>All news // alQaws Concludes Third Academic School for Sexual and Gender Diversity
photo

alQaws Concludes Third Academic School for Sexual and Gender Diversity

Today, alQaws concluded the Third Academic School for Sexual and Gender Diversity. The event  titled “On Violence: Sexual Politics in the Colonial Context of Palestine” ran for three days in Beit Jala.

The School, organized by alQaws for its third run since 2014, took up the theme of “violence” as a topic to analyze through the lens of sexual politics under colonialism. Since the last Academic School in 2016, the notion of violence—in its different forms—became at the center of alQaws’ work, as highlighted by the social media campaign launched by alQaws last year tackling the violence experienced by queer Palestinians.

The three day event included theoretical concepts, personal testimonies, discussion groups, as well as analysis of visual and written media related to these topics. Speakers included researchers and academics from Palestinian universities, as well as activists involved in different social and political movements and groups in Palestine.

(The Academic School’s agenda in Arabic, detailing 3 days of  panels and discussion groups)

An academic committee of several disciplinary and academic backgrounds organized the event, ensuring high scholarly standards. The team sought to bring attention to complex topics, making sure to highlight the intersections between the sexual, the racial, and the economic, as well as between the local and the global.

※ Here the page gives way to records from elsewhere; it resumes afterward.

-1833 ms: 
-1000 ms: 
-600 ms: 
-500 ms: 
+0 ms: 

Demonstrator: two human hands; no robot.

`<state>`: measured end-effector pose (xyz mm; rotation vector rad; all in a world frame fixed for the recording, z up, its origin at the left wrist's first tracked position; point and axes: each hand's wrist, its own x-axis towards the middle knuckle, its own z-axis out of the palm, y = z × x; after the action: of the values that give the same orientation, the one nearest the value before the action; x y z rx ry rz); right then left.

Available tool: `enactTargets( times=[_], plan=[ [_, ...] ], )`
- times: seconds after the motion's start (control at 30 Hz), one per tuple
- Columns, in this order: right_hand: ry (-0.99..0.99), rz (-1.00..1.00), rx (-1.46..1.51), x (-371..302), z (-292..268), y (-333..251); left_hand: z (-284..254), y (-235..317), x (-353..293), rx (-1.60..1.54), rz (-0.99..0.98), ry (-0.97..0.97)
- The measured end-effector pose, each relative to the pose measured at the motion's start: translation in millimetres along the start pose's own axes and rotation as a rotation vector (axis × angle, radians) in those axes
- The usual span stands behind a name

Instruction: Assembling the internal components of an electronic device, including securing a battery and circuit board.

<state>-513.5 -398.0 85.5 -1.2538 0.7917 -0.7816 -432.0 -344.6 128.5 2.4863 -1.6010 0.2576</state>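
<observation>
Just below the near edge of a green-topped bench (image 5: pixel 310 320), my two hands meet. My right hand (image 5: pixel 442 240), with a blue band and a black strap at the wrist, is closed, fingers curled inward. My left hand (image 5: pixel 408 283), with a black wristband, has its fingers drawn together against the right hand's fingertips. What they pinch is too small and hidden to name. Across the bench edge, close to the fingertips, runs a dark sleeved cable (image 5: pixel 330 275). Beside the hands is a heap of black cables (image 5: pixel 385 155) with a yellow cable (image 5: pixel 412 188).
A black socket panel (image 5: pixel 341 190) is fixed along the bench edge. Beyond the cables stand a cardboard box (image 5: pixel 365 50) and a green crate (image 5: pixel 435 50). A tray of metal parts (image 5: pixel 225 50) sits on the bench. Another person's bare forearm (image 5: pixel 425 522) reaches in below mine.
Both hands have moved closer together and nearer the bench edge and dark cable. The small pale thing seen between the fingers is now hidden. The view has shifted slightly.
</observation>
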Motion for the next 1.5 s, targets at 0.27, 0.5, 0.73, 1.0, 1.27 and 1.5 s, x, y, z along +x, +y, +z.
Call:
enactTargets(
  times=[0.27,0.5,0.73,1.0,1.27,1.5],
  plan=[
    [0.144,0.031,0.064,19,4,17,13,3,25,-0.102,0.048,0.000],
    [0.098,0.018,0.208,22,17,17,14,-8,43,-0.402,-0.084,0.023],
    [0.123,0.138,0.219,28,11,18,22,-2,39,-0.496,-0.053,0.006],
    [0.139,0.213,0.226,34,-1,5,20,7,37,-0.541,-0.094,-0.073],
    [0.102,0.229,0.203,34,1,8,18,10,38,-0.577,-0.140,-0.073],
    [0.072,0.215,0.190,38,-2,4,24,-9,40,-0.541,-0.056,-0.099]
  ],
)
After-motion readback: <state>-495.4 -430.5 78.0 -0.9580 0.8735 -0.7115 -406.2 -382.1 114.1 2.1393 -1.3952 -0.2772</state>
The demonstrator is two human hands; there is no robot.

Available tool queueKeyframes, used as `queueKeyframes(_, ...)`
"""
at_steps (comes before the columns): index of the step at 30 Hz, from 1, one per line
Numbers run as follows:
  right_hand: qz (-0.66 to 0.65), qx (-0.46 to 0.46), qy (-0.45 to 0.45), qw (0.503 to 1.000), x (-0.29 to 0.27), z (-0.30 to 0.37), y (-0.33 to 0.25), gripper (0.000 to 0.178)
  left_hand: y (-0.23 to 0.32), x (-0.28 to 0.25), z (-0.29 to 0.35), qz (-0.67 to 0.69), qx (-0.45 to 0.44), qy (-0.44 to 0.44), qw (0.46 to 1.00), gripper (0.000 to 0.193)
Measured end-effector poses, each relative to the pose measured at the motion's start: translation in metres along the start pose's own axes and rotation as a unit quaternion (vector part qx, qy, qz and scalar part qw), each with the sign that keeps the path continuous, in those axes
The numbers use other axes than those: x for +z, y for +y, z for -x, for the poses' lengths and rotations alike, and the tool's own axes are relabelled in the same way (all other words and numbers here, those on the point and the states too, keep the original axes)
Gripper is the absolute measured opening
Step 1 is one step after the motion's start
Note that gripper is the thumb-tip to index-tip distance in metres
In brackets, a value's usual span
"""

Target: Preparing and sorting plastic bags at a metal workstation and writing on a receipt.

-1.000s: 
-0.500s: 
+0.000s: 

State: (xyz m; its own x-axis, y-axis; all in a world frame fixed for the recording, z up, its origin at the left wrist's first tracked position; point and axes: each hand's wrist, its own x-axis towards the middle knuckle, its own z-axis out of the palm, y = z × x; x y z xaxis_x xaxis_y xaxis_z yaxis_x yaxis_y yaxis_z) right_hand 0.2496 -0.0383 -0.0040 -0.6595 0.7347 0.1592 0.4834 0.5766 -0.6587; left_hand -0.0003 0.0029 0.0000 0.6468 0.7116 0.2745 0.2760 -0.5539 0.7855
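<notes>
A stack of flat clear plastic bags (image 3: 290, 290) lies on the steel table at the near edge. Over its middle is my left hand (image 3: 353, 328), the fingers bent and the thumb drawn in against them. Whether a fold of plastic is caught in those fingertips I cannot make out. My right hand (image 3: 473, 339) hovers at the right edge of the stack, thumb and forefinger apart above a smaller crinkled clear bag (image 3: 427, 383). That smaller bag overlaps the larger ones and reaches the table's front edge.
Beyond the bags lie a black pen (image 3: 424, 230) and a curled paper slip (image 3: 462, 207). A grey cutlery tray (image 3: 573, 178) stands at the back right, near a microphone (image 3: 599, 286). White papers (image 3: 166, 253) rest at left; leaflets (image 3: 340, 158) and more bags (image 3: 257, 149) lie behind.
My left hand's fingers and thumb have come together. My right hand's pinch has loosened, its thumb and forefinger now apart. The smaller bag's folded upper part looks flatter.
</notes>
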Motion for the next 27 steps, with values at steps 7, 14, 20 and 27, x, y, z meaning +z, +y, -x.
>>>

Committee member Hadeel Badarni says that “what makes the Academic School unique, aside from being a space for communal reflection and research, is its constant pursuit to blur the academic lines between theory and lived realities, and to stimulate a discourse that adopts sexuality as an analytical lens, and not simply as a subject for study.” As a speaker, Badarni also presented her work exploring the violent drive within the human experience and its connection to sexuality.

 

Participants played a massive role in elevating the conversation over the three days to even broader and deeper discussions. One participant, Majd Karem, a researcher and educator from Jerusalem, described his experience during the School as “extremely complex and interesting, particularly the personal testimonies and experiences shared,” with which Karem was able to connect on many levels. He added that the discussions encouraged him to develop new ideas to write about and research, especially on the topic of masculinity in Palestine.

Similar to past Academic Schools*, the conversation will continue through written content inspired by the discussions at the event. A volume consisting of a number of articles is planned to be published by the end of the year, for which the public is also encouraged to contribute their work.

*Following the first and second Academic Schools, alQaws published a volume with Jadal a magazine issued by Mada al-Carmel Center, as well as a volume with Jadaliyya.